Friday, 7 February 2014

Denbigh Asylum, North Wales Feb 2014

Went to Wales for the weekend last week to visit the famous Denbigh Asylum in North Wales. This place was incredible. Didn't realize how big it was going to be until I got there. I didn't know where to start but finally got cracking with the furnaces first then explored the rest. I think I missed quite a bit of the asylum though because I didn't allow myself enough time to explore it all but I got round to do the main areas that I wanted to see. I'm really happy with the outcome of the photos, all HDR's so took some time to edit them all but here's a small selection of my favourite images. First, here's the history that I took from Wikipedia;


The North Wales Hospital (locally known as Denbigh Mental or Denbigh Asylum) is a Grade II listed building. Designed by architect Thomas Full James, building started in 1844 and completed in 1848. Once a hospital for people with psychiatric illnesses, at its maximum capacity it could house 200 patients.

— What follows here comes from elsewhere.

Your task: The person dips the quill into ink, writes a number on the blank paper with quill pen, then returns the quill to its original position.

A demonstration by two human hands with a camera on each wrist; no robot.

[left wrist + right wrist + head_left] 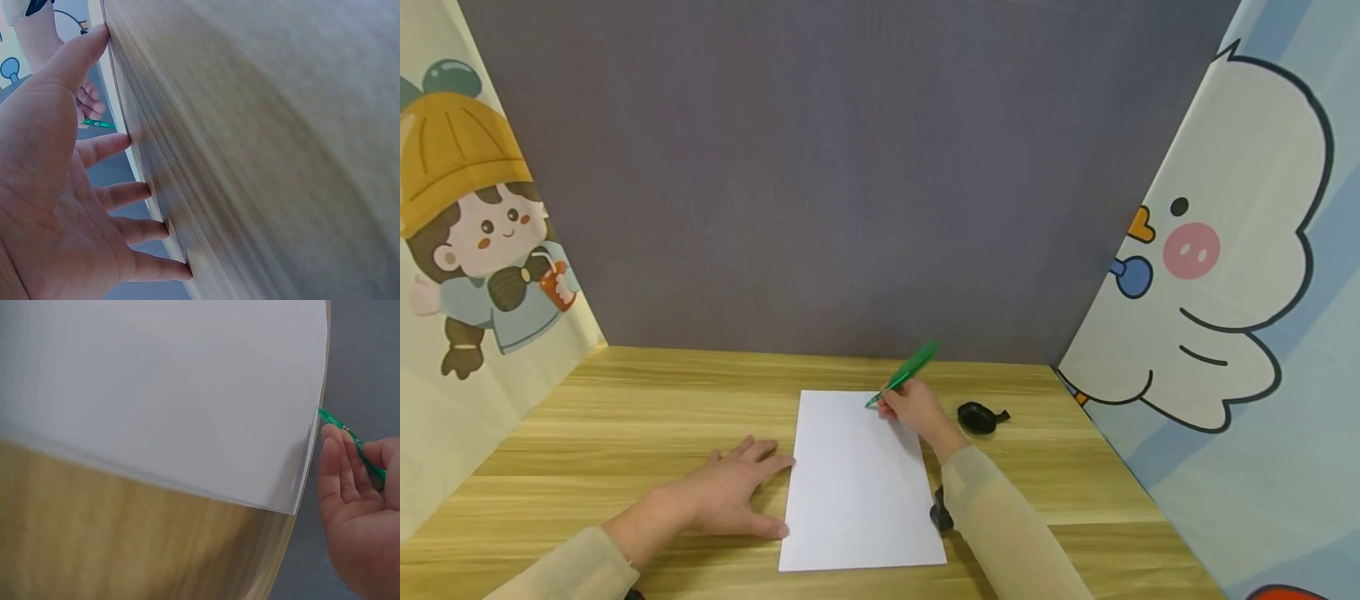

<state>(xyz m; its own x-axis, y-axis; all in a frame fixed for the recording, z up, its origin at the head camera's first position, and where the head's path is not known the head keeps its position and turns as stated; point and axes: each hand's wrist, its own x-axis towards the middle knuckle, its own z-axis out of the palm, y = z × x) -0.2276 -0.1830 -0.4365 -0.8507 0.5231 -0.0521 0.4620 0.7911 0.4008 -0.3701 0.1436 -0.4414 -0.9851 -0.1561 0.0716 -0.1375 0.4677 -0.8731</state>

Designed by architect Thomas Full James to originally accommodate between 60 and 200 patients, the building dates back to 1848. The hospital originally had its own farm and gasworks. Planned for closure by Enoch Powell from the 1960s, it was closed in sections from 1991 to 2002.

On 22 November 2008, during work to renovate the building site and convert it to apartments and residential properties, the building caught fire; it was later confirmed that the main hall of the hospital was destroyed. Arson is suspected.

Currently on the buildings at risk register, planning permission has currently lapsed. In 2011 the building was at risk of collapsing and no action was taken by the owners after an urgent works notice was issued, Denbighshire Council had no choice but to carry out repairs on the building which has reached £930,000. In 2013, Denbighshire Council voted to press ahead with acompulsory purchase order on the building; the council, however, wish to reach an agreement with the owners before taking legal action. An estimated cost of repairing the building is £1 million.

1 comment:

  1. What an incredible building ... Stunningly sharp photography capturing the decay and dilapidation. It looks more like the set from a post-apocalyptic computer game. How do you find these buildings?